### Extracted information
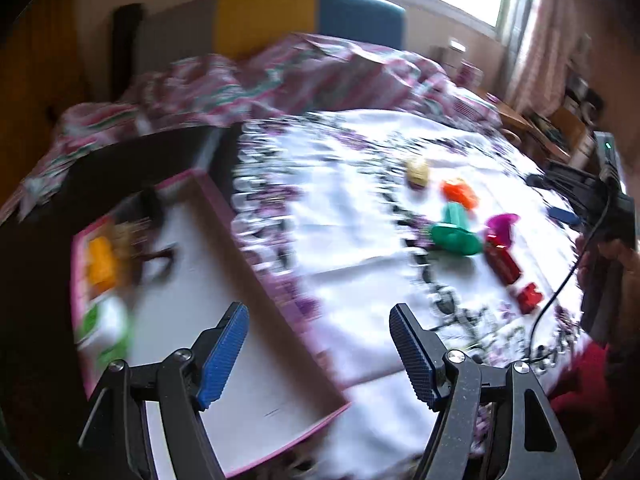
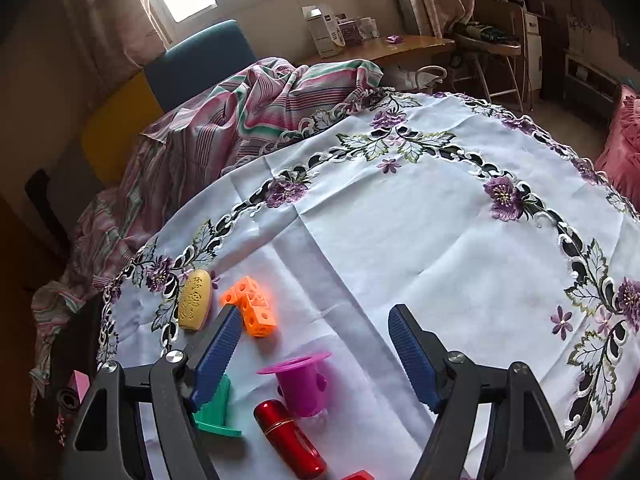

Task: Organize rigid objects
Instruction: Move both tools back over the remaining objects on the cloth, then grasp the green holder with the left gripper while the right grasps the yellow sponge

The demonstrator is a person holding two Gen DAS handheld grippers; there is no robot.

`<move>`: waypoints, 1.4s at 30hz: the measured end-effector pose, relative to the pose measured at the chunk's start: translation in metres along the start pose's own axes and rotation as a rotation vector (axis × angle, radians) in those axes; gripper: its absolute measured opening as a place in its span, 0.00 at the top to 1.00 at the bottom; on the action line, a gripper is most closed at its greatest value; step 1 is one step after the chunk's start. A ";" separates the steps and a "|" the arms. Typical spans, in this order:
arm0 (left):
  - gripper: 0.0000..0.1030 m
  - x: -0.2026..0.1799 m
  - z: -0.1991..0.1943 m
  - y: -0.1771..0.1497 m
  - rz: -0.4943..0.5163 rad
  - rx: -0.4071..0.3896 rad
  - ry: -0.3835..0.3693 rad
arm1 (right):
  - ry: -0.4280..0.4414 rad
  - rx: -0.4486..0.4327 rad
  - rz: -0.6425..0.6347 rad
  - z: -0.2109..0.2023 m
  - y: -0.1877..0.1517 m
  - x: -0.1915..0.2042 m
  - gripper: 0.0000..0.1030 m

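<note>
Showing both tools empty above a cloth-covered worktop (image 2: 400,240), the two views are framing a cluster of small toys that are waiting to be sorted. The left hand-held gripper (image 1: 316,356) is hanging released, nothing between its blue pads, over the near corner of a pink-rimmed box (image 1: 280,320) that is lying to the left of the toys and already holding a yellow piece (image 1: 100,264). The right hand-held gripper (image 2: 316,356) is likewise standing released and is pointing down at the cluster itself. Taking the red tube (image 2: 288,436) as landmark: the magenta cup (image 2: 300,384) is standing just beyond it, the green piece (image 2: 216,412) is lying to its left behind the left pad, the orange block (image 2: 250,304) and the yellow oval (image 2: 194,300) are lying farther beyond. The tube is resting nearly between the right jaws, its long axis running slantwise toward the camera. By this layout the right hand is judged nearer, and a roll to cross that axis is probably needed.
</note>
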State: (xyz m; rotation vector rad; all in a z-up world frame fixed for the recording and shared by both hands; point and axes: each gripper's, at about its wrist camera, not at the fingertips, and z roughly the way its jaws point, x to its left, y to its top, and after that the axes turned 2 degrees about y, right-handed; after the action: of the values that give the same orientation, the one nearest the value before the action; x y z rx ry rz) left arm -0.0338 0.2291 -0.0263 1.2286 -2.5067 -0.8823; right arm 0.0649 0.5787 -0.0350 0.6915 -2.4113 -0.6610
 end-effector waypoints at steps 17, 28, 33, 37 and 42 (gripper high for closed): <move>0.31 -0.138 0.125 0.089 0.211 0.130 -0.193 | 0.047 0.024 0.077 0.003 0.008 -0.013 0.25; 0.71 -0.138 0.148 0.073 0.202 0.182 -0.174 | 0.058 0.039 0.009 0.006 0.006 -0.002 0.25; 0.71 -0.107 0.110 0.046 0.147 0.164 -0.177 | 0.079 0.058 -0.041 0.008 0.000 0.008 0.25; 0.71 -0.092 0.092 0.012 0.141 0.164 -0.166 | 0.131 0.109 -0.111 0.016 -0.008 0.025 0.31; 0.71 -0.093 0.083 -0.017 0.190 0.121 -0.171 | 0.190 0.183 -0.235 0.026 -0.021 0.057 0.44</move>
State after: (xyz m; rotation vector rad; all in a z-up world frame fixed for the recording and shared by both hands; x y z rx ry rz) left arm -0.0002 0.3281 -0.0957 0.9622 -2.7933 -0.8311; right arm 0.0144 0.5368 -0.0456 1.0759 -2.2524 -0.4442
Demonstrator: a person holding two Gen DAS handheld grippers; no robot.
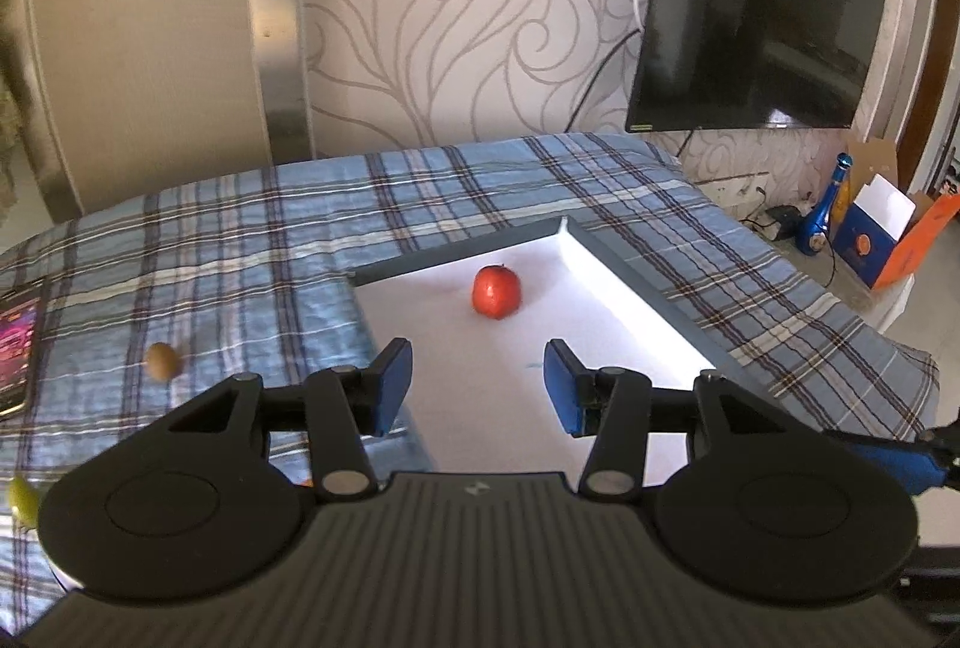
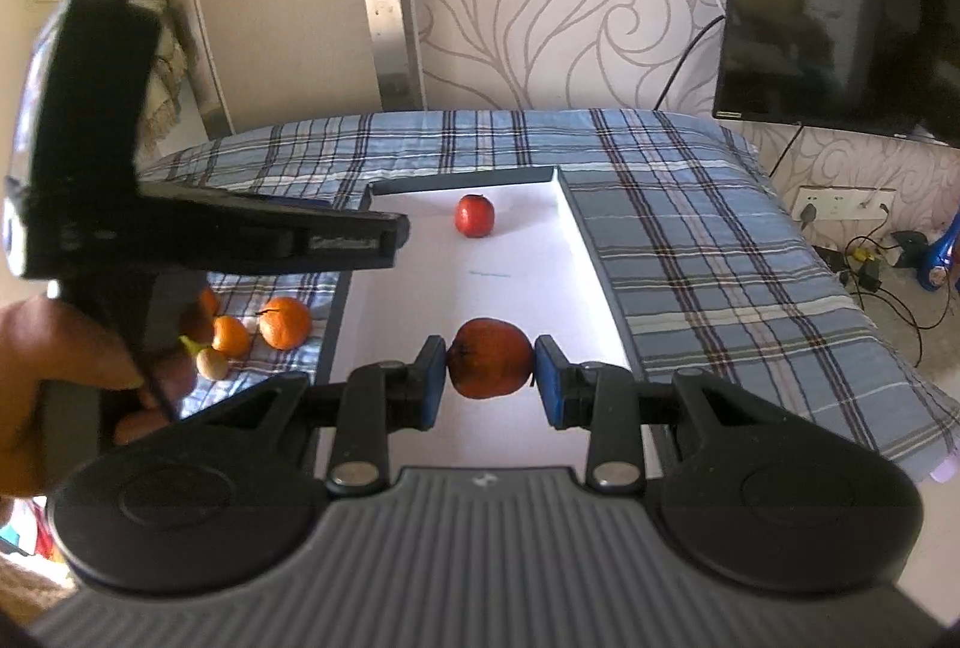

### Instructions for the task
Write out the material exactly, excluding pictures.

### Written solution
Task: Organize rigid objects
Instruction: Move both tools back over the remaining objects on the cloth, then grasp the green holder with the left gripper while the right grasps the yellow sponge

The demonstrator is a person holding two Gen DAS handheld grippers; there is no robot.

`<move>`: waypoints, 1.4s at 30hz: the measured end-effector pose, relative to the pose measured at the chunk's start: translation in metres along the start pose's own axes and rotation as a rotation vector (axis × angle, radians) in those axes; gripper: its absolute measured opening as a place in its span, 0.00 at the top to 1.00 at the bottom; on the action line, a gripper is most closed at its greatest value; step 1 is one step after the chunk's start. A ";" separates the steps and a "|" the arms. Typical spans, in this order:
arm0 (left):
  - gripper: 0.0000..0.1030 m
  - x: -0.2026..0.1799 m
  - z: -0.1991..0.1943 m
  - y: -0.1771..0.1497 m
  - rz: -0.4943..0.5163 rad
  - rx: -0.4071..0.3896 rad
  - ry: -0.3835..0.3693 rad
arm1 (right):
  - ry: -0.4280..0.4414 rad
  - rx: -0.4486..0.4327 rad
  - rz: -0.6425..0.6347 rad
  - z: -0.2109..0.2023 m
  - y: -0.1877..0.1517 m
  - x: -0.1915..0.2042 m
  - gripper: 0.0000..0.1030 m

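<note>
Showing both tools empty above a cloth-covered worktop (image 2: 400,240), the two views are framing a cluster of small toys that are waiting to be sorted. The left hand-held gripper (image 1: 316,356) is hanging released, nothing between its blue pads, over the near corner of a pink-rimmed box (image 1: 280,320) that is lying to the left of the toys and already holding a yellow piece (image 1: 100,264). The right hand-held gripper (image 2: 316,356) is likewise standing released and is pointing down at the cluster itself. Taking the red tube (image 2: 288,436) as landmark: the magenta cup (image 2: 300,384) is standing just beyond it, the green piece (image 2: 216,412) is lying to its left behind the left pad, the orange block (image 2: 250,304) and the yellow oval (image 2: 194,300) are lying farther beyond. The tube is resting nearly between the right jaws, its long axis running slantwise toward the camera. By this layout the right hand is judged nearer, and a roll to cross that axis is probably needed.
</note>
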State: (xyz m; rotation vector rad; all in a z-up world frame fixed for the recording and shared by both hands; point and axes: each gripper's, at about its wrist camera, not at the fingertips, and z roughly the way its jaws point, x to its left, y to its top, and after that the axes turned 2 degrees about y, right-handed; after the action: of the values that give the same orientation, the one nearest the value before the action; x y z rx ry rz) left arm -0.0338 0.2291 -0.0263 1.2286 -2.5067 -0.8823; right arm 0.0649 0.5787 -0.0350 0.6915 -2.4113 -0.6610
 end-effector waypoints at steps 17, 28, 33, 37 and 42 (gripper high for closed): <move>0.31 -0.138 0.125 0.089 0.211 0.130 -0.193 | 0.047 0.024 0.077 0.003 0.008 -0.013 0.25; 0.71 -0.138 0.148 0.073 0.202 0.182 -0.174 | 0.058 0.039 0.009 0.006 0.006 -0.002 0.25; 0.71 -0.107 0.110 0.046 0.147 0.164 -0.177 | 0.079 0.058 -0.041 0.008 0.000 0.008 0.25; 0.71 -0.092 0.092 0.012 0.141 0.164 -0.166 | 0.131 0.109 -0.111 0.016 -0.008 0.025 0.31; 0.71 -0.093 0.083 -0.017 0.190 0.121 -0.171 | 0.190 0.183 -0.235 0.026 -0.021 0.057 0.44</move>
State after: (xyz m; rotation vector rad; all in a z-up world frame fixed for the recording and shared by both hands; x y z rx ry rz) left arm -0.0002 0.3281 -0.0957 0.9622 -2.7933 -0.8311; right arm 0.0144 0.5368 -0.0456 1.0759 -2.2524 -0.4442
Demonstrator: a person holding two Gen DAS handheld grippers; no robot.

The answer has nothing more to it.